« Il faut développer les services à l’officine comme les bilans sanguins ou la télémédecine pour réduire les délais des listes d’attente devenus interminables. » Pour le Dr Marcello Gemmato, pharmacien hospitalier et sous-secrétaire d’État à la Santé, les officines peuvent devenir l’outil qui va permettre de désengorger les listes d’attente.
Le fait est que, de l’autre côté des Alpes, mieux vaut être désormais en parfaite santé. Les conclusions des enquêtes menées par l’Institut des statistiques italien (Istat) et l’association à but non lucratif Cittadinanzattiva, qui rédige chaque année un constat de la situation dans la santé, sont en effet sans appel : sans une remise en ordre rapide du système, les assurés ne pourront bientôt plus bénéficier de l’accès aux soins. À titre d’exemple, les patients doivent attendre en moyenne entre trois mois et un an et demi pour une première visite chez un spécialiste de ville, un cardiologue ou un endocrinologue. Le système est très hétérogène à l’échelle nationale, certaines régions selon l’Istat étant particulièrement mal loties, avec des délais beaucoup plus longs, comme le Latium, la région de Rome ou encore les Marches, dans le centre du pays. Cette situation serait le fait de la pénurie de médecins qui afflige l’Italie et les coupes budgétaires ponctuellement appliquées par les gouvernements, quelles que soient leurs tendances politiques. À ces facteurs s’ajoute le regroupement des prises de rendez-vous via les centres téléphoniques régionaux souvent embouteillés et des problèmes structurels liés à l'organisation des soins qui varie selon les régions et les hôpitaux.

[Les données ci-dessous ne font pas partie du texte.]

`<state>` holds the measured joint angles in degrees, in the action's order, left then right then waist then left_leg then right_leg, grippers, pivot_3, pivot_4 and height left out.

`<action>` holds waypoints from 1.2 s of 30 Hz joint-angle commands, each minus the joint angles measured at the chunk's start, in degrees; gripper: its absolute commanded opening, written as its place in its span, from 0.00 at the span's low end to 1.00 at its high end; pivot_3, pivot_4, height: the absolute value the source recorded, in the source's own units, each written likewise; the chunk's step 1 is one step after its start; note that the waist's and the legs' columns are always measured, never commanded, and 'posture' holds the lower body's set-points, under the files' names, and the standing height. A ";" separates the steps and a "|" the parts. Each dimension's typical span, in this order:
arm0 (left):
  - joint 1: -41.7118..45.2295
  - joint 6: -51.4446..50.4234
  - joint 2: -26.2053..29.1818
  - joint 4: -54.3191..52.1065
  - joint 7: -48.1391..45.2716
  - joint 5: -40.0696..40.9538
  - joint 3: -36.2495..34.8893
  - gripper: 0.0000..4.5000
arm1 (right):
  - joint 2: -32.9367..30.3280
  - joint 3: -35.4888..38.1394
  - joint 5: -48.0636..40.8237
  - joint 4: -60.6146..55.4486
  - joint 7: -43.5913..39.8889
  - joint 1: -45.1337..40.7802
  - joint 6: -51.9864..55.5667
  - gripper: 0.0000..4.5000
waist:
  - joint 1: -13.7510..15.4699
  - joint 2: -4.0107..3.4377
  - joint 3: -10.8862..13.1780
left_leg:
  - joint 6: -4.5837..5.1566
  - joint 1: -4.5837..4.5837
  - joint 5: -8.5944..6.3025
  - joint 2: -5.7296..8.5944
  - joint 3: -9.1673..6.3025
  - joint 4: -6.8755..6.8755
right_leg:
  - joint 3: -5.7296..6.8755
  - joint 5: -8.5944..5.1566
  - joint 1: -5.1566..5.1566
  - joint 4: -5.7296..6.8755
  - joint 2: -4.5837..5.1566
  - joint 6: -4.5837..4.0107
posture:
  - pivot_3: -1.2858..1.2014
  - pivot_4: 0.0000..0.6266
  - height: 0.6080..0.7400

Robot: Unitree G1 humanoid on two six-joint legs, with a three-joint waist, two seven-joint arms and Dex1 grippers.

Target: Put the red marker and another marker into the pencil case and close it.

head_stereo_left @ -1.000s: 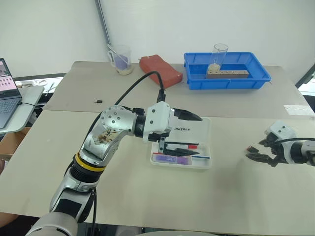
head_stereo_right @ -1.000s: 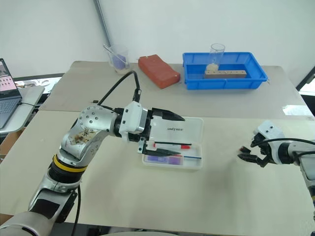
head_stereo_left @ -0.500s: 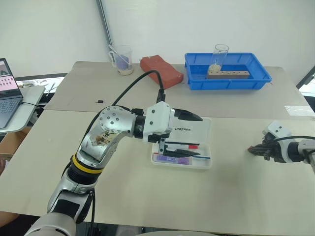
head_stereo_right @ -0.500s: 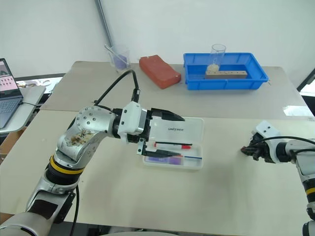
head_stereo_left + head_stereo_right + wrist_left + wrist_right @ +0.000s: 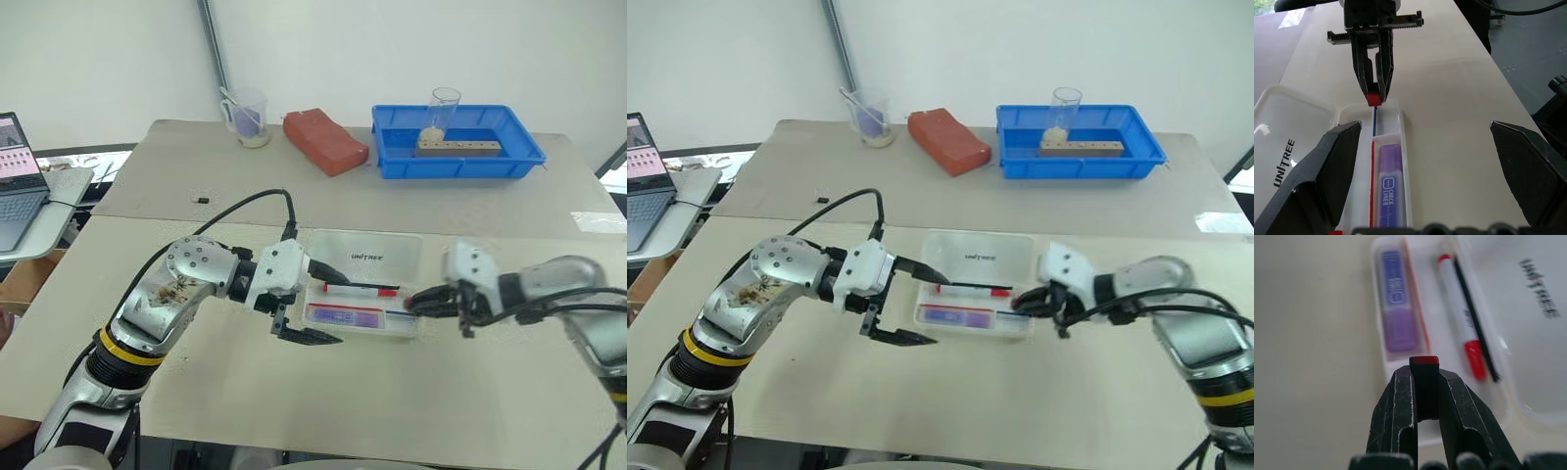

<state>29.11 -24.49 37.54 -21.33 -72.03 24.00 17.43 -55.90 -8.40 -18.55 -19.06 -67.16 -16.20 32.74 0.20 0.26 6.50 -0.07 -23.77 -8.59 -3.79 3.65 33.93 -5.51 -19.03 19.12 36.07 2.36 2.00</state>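
White plastic pencil case [image 5: 364, 291] is seen from the head lying open on the counter [image 5: 470, 382], red marker [image 5: 361, 290] and purple highlighter [image 5: 342, 316] inside. From the wrists, left gripper [image 5: 308, 305] is spread empty, right gripper [image 5: 1424, 382] clenched at the case's end; the lid is best swung over evenly.

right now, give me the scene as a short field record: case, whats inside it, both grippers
pencil case: white, on the table, lid open and lying flat behind the tray
red marker: in the case tray
purple highlighter: in the case tray, in front of the red marker
thin blue pen: in the tray too
left gripper: open, at the case's left end, holding nothing
right gripper: shut, fingers together at the case's right end
lid closed: not yet
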 commanded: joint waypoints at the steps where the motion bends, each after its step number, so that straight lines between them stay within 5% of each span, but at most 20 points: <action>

Pour enrayer la crise, des listes d’attente perdurant depuis des années, le ministère de la Santé a tenté de mettre en place plusieurs solutions, comme la possibilité pour les assurés d’effectuer un acte médical auprès d’une structure privée conventionnée en payant seulement le ticket modérateur. Mais la communication faisant largement défaut, peu d’Italiens savent qu’ils peuvent se retourner vers le privé conventionné. Dans ce contexte désolant, affirme l’Istat, quelque 4 millions d’Italiens ont préféré jeter l’éponge l’an dernier. Tandis que le ministre de la Santé, le Pr Orazio Schillaci, envisage de lancer une campagne de recrutement pour combattre la pénurie de médecins, son sous-secrétaire propose quant à lui d’envoyer les pharmacies au front comme durant la pandémie. L’idée n’est pas neuve, l’opération qui a créé les « super pharmacies » en Italie il y a 12 ans, prévoyant effectivement le développement des services à l’officine.
Un rôle stratégique
Cette sorte de plan B, qui ne coûterait pas un centime d’investissement au gouvernement, permettrait selon le Dr Marcello Gemmato de commencer à redresser la barre. « Durant la pandémie, les 19 000 officines déployées sur l’ensemble du territoire, ont joué un rôle stratégique, notamment dans les zones rurales où les structures sanitaires font largement défaut ; elles doivent maintenant devenir l’anneau de conjonction entre les hôpitaux, les nouvelles structures inscrites dans le plan national de relance et de résilience (PNRR), le territoire et les assurés », argumente ce pharmacien hospitalier. Quelques régions se sont déjà mises au diapason avant même que ce plan soit approuvé. C’est le cas en Ligurie (nord), où depuis le 3 juillet dernier les assurés peuvent effectuer des examens cardiologiques prit en charge par l’assurance-maladie dans les 269 officines implantées dans cette région grâce à la création d’un fond régional qui permet aussi de développer la télé-cardiologie. Une première au niveau national. Un programme identique actuellement à l’étude des autorités régionales du triangle industriel Frioul-Vénétie-Julienne, toujours dans le nord du pays, devrait être mis en place d’ici à janvier 2024. Du côté des pharmaciens, l’idée de renforcer leurs compétences plaît. Mais certains soulèvent le problème de la remise en ordre des structures souvent trop étroites et les coûts liés à ces transformations.